▸ **Exercise prompt**: Begin at the line containing "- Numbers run" in the data below and go on through the line containing "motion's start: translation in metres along", repeating each line exactly; include both ends and no other line.

======== Recorded information

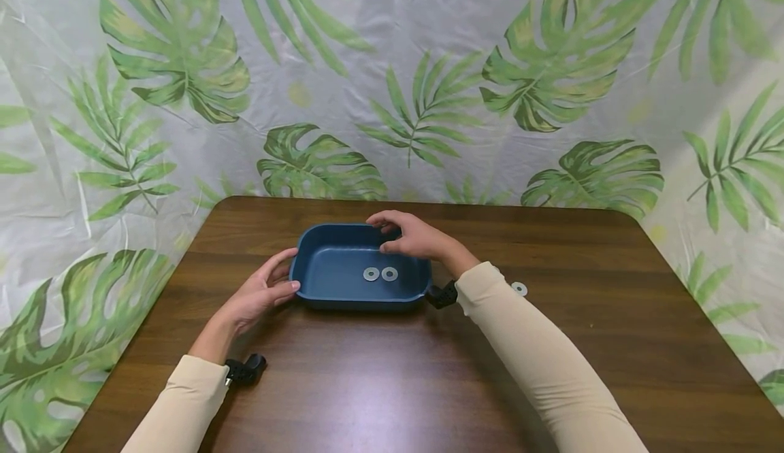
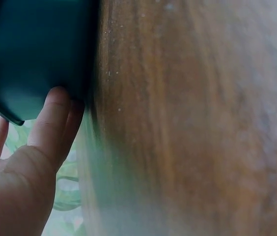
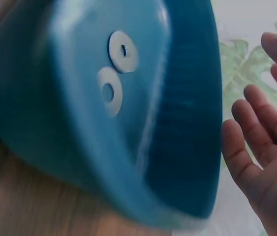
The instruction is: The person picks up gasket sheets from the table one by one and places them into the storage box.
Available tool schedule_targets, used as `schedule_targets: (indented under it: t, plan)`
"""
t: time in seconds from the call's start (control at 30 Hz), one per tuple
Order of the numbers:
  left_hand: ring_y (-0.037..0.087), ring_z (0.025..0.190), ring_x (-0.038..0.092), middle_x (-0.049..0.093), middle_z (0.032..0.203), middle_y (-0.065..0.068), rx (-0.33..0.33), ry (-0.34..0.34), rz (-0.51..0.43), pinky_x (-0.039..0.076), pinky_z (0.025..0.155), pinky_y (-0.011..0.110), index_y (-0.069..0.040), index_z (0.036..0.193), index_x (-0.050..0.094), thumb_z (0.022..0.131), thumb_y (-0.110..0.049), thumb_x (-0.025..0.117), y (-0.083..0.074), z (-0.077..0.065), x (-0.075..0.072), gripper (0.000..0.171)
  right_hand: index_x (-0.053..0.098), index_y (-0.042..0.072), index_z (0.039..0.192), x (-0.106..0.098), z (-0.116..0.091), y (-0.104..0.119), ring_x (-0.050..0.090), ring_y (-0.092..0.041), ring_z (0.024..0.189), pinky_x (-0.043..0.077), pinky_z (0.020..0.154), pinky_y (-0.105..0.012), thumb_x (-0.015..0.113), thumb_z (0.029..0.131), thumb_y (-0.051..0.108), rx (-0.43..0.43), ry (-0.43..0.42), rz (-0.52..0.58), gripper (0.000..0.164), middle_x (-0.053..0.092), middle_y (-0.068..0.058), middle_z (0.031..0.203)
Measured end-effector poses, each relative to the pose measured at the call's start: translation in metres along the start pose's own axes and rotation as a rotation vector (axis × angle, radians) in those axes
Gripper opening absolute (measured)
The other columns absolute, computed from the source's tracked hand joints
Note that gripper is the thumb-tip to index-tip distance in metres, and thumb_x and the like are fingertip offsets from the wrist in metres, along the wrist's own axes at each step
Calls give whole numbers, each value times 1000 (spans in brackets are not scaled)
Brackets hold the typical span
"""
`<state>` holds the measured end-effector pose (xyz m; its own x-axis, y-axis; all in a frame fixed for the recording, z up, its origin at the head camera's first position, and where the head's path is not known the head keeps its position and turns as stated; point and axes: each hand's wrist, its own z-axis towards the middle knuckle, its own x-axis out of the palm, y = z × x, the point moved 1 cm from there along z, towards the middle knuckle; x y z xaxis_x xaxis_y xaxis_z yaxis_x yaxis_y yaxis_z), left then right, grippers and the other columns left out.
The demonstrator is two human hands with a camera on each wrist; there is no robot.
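A blue rectangular dish (image 1: 333, 283) with rounded corners stands on the table. Two flat metal washers (image 1: 380, 274) lie side by side on its floor and also show in the right wrist view. My left hand (image 1: 260, 293) is at the dish's left end, its fairly straight fingers (image 2: 52, 115) touching the outer wall. Over the far right part of the dish is my right hand (image 1: 413, 235), fingers spread and loosely bent, nothing between them. In the right wrist view, its fingertips (image 3: 233, 130) appear beside the rim.
A third washer (image 1: 519, 289) lies on the wooden table (image 1: 367, 378) right of the dish, close to the right sleeve (image 1: 527, 344). Behind the table hangs a leaf-patterned cloth (image 1: 429, 174). Each wrist carries a small black device (image 1: 246, 369).
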<state>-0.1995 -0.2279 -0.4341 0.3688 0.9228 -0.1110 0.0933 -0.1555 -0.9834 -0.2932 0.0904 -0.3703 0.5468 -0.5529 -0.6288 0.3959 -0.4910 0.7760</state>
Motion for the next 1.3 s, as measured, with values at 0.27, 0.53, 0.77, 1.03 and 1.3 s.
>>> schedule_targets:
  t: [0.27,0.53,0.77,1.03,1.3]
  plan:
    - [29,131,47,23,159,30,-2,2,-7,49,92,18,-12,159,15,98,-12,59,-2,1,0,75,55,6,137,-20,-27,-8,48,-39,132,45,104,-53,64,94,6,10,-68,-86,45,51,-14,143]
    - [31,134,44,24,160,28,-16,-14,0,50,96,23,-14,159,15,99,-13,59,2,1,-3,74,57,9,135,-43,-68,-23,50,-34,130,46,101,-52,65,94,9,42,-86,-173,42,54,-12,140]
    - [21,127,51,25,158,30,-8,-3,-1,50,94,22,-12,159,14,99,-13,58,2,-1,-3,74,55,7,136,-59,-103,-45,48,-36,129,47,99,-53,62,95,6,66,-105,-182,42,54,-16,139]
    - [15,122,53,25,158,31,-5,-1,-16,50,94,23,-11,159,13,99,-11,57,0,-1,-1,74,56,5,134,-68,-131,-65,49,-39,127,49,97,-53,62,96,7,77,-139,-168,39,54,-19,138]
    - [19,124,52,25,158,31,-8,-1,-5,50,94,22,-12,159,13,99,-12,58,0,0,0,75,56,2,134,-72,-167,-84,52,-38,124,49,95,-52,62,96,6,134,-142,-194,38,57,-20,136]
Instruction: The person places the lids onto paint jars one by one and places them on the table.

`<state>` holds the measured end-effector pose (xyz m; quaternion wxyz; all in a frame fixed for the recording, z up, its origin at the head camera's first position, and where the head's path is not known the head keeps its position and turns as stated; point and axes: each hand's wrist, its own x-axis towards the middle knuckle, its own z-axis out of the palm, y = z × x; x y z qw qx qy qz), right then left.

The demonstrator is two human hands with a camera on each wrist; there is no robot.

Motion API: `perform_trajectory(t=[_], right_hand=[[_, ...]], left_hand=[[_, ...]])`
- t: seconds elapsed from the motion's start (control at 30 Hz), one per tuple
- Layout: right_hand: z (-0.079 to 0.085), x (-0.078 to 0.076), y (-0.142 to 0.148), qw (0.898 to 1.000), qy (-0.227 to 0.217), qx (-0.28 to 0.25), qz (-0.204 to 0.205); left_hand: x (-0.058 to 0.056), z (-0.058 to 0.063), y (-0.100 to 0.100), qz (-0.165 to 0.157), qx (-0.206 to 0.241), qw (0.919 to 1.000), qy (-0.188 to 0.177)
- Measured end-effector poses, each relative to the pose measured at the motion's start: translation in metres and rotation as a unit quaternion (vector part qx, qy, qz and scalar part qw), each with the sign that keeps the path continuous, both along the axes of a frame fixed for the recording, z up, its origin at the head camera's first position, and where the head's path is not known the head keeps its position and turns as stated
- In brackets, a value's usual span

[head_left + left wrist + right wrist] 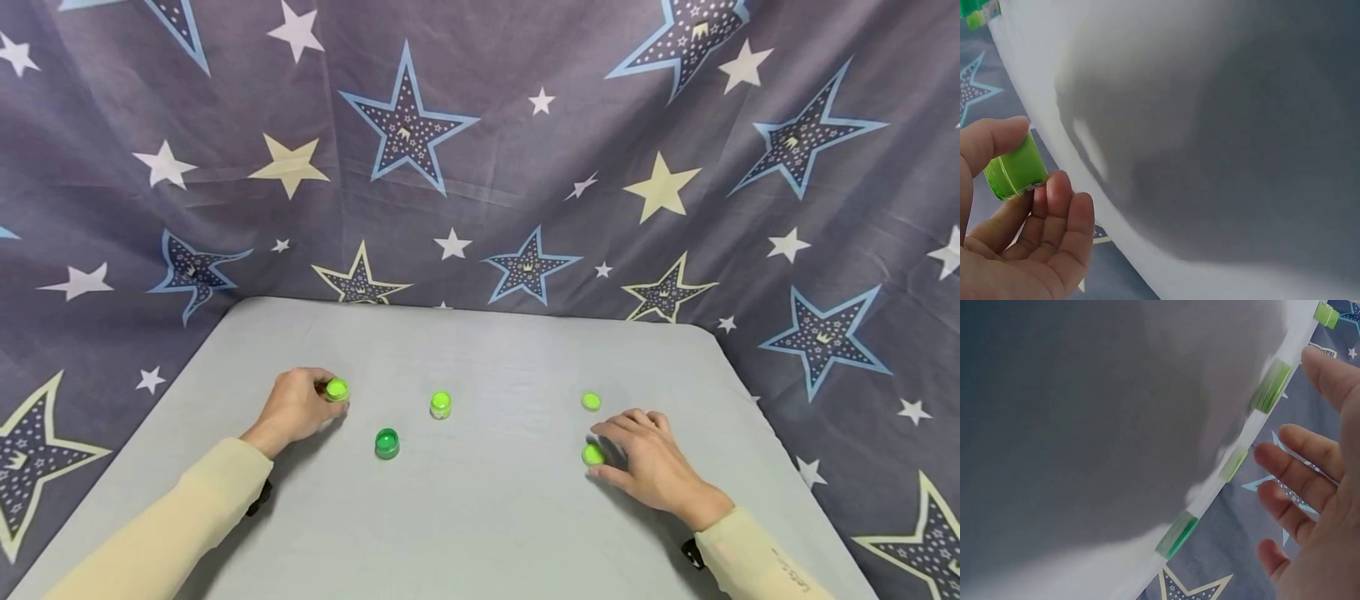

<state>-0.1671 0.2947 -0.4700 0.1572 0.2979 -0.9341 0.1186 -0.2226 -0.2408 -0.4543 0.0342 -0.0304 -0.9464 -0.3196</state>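
My left hand [300, 404] pinches a small lime-green jar [337, 389] between thumb and fingers at the left of the table. In the left wrist view that same jar [1017, 167] shows its green side between the thumb and the fingertips. On the right, my right hand [648, 458] is spread around a round lime-green piece [593, 454] on the table. The right wrist view shows the fingers [1297, 465] apart, gripping nothing. Just beyond that hand lies a flat lime-green disc [592, 402].
Between the hands stand a small clear-bottomed jar with a lime-green top [441, 405] and, nearer, a darker green round cup-like piece [387, 443]. A grey cloth covers the table [480, 533]. Behind it hangs a star-printed curtain [480, 208].
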Motion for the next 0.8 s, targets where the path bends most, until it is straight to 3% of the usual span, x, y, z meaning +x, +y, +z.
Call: perform_trajectory(t=[0.37,0.8], right_hand=[[-0.001,-0.001,-0.010,1.000,-0.007,0.019,0.023],[-0.002,-0.001,-0.012,0.999,0.001,0.029,0.022]], left_hand=[[0.012,0.009,0.017,-0.013,0.034,0.9992,0.015],[0.024,0.019,0.041,-0.028,0.076,0.9962,0.031]])
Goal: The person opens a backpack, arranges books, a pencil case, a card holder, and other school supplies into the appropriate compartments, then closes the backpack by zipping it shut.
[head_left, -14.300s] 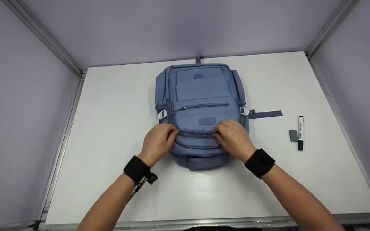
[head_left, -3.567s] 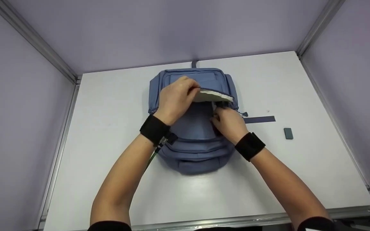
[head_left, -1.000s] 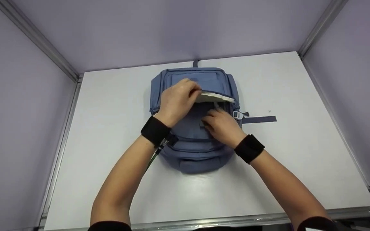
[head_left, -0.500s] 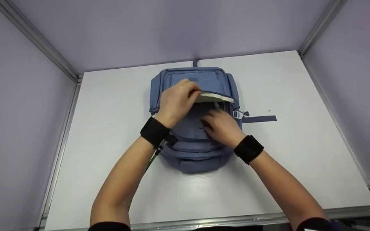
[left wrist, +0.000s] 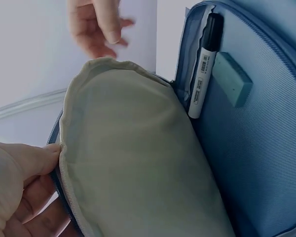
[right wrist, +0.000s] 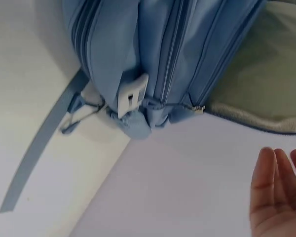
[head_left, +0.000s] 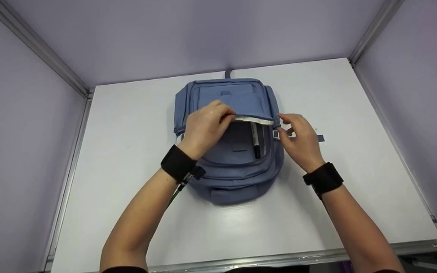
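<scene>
A blue backpack [head_left: 237, 195] lies on the white table, its front pocket open. My left hand [head_left: 207, 127] pinches the edge of the pocket's flap and holds it lifted, the pale lining [left wrist: 133, 148] showing in the left wrist view. Inside the pocket are a white marker [left wrist: 205, 69] with a black cap and a small teal block [left wrist: 232, 80], side by side. To the right of the flap is my right hand [head_left: 301, 140], fingers loosely bent and holding nothing. In the right wrist view, its fingers [right wrist: 264, 180] stand just off the flap's zippered edge.
A white side buckle [right wrist: 133, 94] and a zipper pull [right wrist: 199, 109] sit at the backpack's side. A strap [right wrist: 37, 148] from the backpack stretches over the table. Purple-grey panels [head_left: 411, 113] wall in the table [head_left: 127, 132] at the back and sides.
Earlier the flap lay down, with marker and block on the table at right; both are now in the pocket. Latest, my right hand has left the pocket, moving right; the flap has dipped slightly.
</scene>
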Tool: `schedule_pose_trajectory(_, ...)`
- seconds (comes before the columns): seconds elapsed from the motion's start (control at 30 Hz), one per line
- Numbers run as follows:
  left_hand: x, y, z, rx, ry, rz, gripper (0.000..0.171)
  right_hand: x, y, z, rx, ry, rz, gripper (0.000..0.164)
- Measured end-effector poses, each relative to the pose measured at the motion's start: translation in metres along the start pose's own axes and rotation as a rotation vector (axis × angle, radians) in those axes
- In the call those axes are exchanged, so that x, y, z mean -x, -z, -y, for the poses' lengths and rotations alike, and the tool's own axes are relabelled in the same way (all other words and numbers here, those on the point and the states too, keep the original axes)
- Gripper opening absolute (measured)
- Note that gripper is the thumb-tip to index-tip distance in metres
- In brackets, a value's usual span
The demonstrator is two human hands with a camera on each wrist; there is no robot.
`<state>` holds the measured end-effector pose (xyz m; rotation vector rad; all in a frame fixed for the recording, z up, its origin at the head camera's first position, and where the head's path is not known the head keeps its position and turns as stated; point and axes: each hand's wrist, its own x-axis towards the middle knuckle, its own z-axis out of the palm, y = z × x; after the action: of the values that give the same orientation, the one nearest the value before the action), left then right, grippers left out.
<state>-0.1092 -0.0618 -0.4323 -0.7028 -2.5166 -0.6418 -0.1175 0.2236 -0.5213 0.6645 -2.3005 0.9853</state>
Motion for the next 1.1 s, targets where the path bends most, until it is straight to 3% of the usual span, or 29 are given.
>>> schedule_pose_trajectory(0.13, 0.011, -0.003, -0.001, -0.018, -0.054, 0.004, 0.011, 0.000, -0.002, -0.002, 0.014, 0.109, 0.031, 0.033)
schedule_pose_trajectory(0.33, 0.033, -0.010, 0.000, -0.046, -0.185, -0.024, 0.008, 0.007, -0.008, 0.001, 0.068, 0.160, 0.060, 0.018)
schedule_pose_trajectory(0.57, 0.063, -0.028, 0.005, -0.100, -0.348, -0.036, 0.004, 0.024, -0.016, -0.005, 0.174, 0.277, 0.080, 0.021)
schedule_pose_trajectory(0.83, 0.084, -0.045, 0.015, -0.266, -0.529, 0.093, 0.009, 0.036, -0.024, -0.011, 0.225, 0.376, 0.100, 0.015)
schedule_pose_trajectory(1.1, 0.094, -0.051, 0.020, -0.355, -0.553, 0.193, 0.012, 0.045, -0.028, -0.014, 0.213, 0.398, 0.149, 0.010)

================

▸ **Result for this exercise**:
- Numbers run as follows:
  left_hand: x, y, z, rx, ry, rz, gripper (0.000..0.171)
  right_hand: x, y, z, rx, ry, rz, gripper (0.000..0.164)
- Measured end-effector poses, each relative to the pose measured at the motion's start: translation in metres along the start pose's own axes and rotation as a rotation vector (axis × angle, radians) in those axes

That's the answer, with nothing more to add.